(Task instructions) For this exercise, repeat exactly the lines below starting at the line holding "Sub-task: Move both" and ending at the line holding "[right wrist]", both included, with no extra lines and no pictures.
BEGIN Data
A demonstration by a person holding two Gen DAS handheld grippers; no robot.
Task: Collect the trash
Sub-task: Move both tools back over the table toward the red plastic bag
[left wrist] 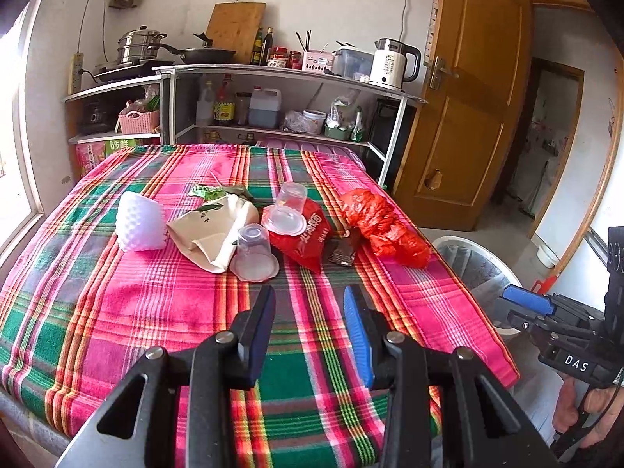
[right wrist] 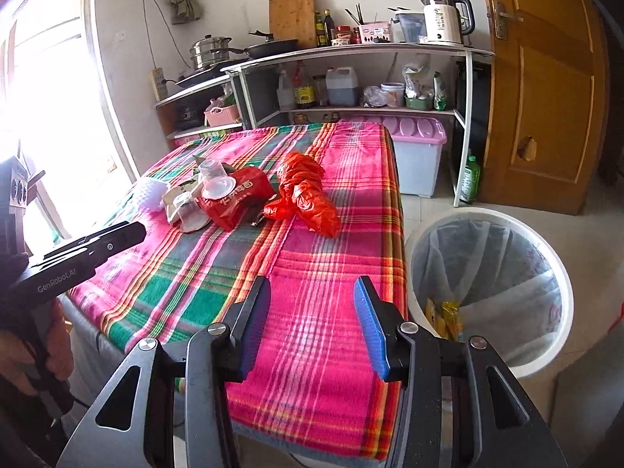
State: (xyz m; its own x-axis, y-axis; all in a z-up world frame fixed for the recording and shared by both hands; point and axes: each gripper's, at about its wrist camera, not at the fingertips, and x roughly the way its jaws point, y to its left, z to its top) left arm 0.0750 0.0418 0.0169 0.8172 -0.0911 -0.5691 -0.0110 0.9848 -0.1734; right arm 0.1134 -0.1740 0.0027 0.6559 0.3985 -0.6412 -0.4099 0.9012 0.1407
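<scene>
Trash lies mid-table on the plaid cloth (left wrist: 156,312): a white foam net (left wrist: 138,223), a beige paper bag (left wrist: 212,230), two clear plastic cups (left wrist: 255,251) (left wrist: 286,210), a red snack wrapper (left wrist: 308,240), a dark crushed pack (left wrist: 343,251) and a crumpled red plastic bag (left wrist: 384,224). My left gripper (left wrist: 310,300) is open and empty, above the near cloth, short of the cups. My right gripper (right wrist: 312,292) is open and empty over the table's near right edge, next to the white lined bin (right wrist: 487,284). The red bag (right wrist: 302,193) and wrapper (right wrist: 238,199) lie ahead of it.
The bin (left wrist: 472,261) stands on the floor right of the table and holds some yellow wrappers (right wrist: 448,316). Behind the table are kitchen shelves (left wrist: 273,74), a purple-lidded storage box (right wrist: 413,156), a green bottle (right wrist: 470,179) and a wooden door (left wrist: 468,89).
</scene>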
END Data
(Response to the exercise)
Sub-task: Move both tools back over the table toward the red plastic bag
[left wrist] 
[right wrist] 

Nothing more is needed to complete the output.